• Exercise prompt:
The reply should consist of the line containing "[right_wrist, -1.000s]" and all lines after it in the listing below, reproduced exactly and nothing more.

• Provided entries:
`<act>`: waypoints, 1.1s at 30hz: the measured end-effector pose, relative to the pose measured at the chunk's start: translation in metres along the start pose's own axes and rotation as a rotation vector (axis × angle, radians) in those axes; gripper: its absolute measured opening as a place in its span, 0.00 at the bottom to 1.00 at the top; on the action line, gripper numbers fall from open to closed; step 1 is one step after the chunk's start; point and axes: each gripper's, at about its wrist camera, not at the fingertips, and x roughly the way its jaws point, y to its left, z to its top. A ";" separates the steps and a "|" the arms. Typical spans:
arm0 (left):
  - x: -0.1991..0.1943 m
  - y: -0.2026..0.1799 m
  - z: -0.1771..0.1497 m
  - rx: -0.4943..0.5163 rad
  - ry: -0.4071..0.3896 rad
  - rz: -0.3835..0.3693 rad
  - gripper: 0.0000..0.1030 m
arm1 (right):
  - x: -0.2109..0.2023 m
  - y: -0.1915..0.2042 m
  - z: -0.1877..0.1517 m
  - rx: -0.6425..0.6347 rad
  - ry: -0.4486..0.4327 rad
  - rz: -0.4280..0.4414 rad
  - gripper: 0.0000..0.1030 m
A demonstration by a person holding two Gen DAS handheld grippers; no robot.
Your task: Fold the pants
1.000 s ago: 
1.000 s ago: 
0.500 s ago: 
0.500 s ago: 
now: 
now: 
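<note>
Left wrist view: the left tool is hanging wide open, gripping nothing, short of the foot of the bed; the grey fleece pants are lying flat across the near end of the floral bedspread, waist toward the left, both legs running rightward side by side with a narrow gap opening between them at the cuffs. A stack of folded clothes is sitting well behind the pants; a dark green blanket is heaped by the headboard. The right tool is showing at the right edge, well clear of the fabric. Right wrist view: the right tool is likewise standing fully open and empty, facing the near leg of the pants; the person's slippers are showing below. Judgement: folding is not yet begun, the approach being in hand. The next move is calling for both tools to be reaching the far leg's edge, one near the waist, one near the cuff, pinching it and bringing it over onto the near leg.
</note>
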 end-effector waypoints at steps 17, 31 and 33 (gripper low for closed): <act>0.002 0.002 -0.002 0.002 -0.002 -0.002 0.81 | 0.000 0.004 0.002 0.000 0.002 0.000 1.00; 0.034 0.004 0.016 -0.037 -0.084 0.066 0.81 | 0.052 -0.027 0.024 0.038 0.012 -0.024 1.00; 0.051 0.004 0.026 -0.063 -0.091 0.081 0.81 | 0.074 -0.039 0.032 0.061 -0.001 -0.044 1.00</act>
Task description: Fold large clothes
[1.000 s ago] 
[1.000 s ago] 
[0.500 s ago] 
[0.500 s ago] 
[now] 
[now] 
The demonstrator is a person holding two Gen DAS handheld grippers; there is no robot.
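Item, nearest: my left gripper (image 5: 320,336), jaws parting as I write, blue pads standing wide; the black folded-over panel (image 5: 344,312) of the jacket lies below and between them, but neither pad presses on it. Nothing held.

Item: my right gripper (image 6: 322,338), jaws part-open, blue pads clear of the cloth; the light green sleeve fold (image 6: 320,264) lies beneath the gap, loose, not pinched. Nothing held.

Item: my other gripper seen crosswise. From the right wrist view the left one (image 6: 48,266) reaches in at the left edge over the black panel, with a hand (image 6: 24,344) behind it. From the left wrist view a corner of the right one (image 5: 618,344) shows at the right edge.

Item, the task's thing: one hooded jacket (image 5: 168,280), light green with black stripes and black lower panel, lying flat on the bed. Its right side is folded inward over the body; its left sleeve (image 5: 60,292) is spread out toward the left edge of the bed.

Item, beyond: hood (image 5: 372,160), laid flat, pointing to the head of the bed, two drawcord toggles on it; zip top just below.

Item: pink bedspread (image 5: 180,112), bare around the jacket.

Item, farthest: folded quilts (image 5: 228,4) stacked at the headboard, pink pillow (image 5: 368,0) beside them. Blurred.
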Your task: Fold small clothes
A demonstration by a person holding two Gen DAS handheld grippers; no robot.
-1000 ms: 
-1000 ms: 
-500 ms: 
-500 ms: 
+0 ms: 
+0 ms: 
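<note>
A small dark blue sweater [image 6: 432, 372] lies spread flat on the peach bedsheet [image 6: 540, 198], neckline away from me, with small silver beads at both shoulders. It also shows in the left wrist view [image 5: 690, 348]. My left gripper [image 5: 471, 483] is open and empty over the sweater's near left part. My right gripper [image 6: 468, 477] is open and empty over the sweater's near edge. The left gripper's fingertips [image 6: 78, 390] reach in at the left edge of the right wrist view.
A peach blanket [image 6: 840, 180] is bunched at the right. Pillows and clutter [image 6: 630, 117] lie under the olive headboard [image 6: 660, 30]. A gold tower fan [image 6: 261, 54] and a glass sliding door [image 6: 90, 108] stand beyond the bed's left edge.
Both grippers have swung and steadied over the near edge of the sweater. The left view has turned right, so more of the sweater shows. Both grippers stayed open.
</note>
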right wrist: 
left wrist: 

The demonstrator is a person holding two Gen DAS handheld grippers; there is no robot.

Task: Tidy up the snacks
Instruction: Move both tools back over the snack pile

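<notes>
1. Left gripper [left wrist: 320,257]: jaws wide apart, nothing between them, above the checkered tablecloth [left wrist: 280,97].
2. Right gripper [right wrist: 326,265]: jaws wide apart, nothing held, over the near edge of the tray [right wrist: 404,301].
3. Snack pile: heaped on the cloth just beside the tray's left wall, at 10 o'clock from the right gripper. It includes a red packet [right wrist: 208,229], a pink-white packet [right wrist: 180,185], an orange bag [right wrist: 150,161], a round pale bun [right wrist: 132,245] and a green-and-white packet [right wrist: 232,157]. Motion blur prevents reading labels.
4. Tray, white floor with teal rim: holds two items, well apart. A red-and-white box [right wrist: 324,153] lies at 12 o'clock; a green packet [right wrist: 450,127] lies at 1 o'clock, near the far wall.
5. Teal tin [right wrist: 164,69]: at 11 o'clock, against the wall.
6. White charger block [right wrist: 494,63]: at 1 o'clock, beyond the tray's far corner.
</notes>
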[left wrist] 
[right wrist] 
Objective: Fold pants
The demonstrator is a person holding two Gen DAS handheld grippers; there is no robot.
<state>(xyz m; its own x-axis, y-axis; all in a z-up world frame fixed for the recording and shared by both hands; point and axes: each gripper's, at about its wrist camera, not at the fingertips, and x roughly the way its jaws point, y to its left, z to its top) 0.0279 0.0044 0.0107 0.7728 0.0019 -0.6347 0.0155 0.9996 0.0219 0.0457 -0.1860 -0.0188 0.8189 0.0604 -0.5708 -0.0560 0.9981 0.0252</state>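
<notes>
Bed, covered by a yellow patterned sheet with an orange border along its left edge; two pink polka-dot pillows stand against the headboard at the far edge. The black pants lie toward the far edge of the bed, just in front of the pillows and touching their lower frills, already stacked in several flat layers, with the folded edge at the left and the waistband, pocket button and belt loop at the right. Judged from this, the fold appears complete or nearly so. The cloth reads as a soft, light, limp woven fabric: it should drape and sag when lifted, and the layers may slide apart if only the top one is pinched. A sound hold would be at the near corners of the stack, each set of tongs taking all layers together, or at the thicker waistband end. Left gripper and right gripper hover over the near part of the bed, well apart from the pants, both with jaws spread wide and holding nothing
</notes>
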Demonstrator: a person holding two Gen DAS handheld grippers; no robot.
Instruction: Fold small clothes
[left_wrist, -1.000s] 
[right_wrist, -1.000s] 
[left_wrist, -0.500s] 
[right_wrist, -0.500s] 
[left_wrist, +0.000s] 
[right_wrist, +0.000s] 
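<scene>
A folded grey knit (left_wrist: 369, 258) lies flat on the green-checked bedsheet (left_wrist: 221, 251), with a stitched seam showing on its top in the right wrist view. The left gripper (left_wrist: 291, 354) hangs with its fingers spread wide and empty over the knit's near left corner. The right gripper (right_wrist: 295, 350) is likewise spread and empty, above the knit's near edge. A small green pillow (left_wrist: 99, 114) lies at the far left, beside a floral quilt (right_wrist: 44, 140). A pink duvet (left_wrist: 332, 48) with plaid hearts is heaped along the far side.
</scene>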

• Output for this task:
[right_wrist, -1.000s] 
[left_wrist, -0.500s] 
[right_wrist, -0.500s] 
[left_wrist, +0.000s] 
[right_wrist, +0.000s] 
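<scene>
A folded grey knit (left_wrist: 369, 258) lies flat on the green-checked bedsheet (left_wrist: 221, 251), with a stitched seam showing on its top in the right wrist view. The left gripper (left_wrist: 291, 354) hangs with its fingers spread wide and empty over the knit's near left corner. The right gripper (right_wrist: 295, 350) is likewise spread and empty, above the knit's near edge. A small green pillow (left_wrist: 99, 114) lies at the far left, beside a floral quilt (right_wrist: 44, 140). A pink duvet (left_wrist: 332, 48) with plaid hearts is heaped along the far side.
</scene>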

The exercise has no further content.